*To do*: Every line from the one with "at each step" to the one with "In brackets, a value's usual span", including those two, is to be copied exactly; all other lines of the entries below are left out.

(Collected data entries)
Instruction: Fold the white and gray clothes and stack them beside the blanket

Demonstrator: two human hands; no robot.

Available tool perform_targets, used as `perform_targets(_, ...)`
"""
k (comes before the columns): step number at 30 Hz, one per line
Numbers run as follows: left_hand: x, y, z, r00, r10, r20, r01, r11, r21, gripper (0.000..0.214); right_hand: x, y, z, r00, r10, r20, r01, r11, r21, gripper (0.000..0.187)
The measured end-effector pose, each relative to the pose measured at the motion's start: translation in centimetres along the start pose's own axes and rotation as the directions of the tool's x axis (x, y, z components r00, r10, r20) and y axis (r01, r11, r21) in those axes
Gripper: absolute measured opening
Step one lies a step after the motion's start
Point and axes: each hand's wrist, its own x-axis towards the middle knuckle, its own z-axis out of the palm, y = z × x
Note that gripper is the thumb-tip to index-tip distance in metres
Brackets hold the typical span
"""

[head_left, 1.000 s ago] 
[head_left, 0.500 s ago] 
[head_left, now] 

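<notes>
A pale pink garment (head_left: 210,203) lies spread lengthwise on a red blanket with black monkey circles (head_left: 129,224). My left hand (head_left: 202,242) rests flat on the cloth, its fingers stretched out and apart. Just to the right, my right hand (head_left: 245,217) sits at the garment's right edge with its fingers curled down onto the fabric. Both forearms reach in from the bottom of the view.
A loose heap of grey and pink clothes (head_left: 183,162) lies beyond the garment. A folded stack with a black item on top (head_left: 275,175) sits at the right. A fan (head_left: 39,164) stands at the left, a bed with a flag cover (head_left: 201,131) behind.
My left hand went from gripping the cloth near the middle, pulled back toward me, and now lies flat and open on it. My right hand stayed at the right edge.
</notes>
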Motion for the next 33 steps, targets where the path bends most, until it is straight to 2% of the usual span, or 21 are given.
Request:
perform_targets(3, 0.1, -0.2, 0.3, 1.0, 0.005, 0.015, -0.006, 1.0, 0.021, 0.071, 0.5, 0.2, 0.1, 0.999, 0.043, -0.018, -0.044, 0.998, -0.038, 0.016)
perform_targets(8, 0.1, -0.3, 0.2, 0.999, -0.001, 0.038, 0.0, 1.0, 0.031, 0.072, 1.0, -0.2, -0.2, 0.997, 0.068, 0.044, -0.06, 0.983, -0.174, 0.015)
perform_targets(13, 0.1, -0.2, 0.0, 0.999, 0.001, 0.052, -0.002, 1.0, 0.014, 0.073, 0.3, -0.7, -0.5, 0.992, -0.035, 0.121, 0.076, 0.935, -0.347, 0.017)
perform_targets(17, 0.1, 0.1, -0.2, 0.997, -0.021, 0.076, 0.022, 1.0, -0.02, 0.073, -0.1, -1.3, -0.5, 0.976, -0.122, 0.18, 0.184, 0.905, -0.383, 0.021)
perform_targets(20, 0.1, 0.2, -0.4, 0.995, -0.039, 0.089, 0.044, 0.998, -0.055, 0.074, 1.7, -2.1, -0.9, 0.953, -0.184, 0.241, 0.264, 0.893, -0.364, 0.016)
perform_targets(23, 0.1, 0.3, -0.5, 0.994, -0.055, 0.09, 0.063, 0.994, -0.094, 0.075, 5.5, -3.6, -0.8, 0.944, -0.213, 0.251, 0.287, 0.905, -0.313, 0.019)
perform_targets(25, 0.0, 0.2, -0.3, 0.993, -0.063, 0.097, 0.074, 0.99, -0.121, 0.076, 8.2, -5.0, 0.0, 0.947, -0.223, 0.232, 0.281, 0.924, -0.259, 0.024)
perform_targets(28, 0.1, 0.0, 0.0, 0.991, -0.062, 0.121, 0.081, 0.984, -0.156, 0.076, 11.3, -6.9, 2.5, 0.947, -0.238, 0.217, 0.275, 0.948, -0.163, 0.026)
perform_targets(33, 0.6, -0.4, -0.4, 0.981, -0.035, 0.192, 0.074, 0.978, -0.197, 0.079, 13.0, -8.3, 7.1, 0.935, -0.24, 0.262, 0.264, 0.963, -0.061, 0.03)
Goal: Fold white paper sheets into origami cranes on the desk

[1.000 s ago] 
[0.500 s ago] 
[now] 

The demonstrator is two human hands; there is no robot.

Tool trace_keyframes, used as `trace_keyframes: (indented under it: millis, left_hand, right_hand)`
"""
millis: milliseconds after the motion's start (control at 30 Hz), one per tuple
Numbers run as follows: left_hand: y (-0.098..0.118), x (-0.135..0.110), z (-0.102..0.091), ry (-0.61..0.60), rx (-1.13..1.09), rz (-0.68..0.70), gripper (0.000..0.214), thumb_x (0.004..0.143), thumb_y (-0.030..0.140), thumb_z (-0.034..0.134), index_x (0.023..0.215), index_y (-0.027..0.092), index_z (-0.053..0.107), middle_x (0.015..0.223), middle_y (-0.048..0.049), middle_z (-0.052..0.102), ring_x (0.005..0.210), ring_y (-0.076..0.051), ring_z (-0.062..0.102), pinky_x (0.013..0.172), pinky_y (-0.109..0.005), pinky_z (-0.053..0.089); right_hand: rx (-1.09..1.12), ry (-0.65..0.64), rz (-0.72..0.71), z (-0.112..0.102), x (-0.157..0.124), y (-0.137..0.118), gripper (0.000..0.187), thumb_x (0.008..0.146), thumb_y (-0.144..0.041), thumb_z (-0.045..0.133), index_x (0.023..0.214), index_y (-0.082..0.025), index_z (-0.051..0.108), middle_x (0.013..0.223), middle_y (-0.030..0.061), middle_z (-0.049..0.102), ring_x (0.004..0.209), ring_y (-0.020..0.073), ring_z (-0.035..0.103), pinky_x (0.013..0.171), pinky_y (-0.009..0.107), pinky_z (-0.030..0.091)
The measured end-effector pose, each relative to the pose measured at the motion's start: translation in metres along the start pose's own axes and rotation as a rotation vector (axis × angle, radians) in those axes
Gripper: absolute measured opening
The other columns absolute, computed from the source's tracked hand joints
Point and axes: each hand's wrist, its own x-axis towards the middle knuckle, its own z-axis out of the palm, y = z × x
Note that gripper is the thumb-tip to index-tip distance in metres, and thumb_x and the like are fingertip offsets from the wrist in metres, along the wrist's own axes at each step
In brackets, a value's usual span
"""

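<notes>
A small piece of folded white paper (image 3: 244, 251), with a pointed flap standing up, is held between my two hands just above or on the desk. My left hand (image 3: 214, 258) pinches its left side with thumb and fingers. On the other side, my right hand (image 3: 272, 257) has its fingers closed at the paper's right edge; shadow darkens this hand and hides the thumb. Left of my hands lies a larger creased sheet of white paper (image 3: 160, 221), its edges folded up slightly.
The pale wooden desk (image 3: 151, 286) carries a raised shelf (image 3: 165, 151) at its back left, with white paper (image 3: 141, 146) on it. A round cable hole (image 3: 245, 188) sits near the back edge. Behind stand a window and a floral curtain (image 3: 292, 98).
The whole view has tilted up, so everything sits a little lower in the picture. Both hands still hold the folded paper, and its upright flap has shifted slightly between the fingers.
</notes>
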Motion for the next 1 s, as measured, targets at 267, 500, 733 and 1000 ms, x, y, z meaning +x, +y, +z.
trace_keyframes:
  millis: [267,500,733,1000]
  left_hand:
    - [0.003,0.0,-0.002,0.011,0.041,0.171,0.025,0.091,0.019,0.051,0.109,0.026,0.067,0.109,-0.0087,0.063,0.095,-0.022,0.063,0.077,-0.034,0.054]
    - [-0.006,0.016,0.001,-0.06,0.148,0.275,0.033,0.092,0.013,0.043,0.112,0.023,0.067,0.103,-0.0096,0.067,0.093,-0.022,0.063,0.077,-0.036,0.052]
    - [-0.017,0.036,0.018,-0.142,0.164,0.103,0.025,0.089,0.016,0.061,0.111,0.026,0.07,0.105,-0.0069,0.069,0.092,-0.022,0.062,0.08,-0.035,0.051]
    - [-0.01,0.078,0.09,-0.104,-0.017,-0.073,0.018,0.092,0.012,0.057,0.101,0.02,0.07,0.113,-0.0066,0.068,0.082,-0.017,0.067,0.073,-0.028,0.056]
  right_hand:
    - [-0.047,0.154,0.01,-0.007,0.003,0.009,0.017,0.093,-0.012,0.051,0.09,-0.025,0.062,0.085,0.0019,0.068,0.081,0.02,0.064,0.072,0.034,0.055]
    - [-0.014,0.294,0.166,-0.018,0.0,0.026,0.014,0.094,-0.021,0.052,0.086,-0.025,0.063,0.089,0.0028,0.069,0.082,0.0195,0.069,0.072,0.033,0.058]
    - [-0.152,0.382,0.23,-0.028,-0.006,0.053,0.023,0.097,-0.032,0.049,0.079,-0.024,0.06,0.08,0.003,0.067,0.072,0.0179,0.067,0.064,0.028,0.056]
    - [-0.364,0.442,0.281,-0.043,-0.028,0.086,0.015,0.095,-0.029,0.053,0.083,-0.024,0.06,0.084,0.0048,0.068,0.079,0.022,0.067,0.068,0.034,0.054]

*Finished exercise*:
Note that gripper is the thumb-tip to index-tip distance in metres, and thumb_x and the like are fingertip offsets from the wrist in metres, along the wrist's own axes at each step
In brackets, a value's usual span

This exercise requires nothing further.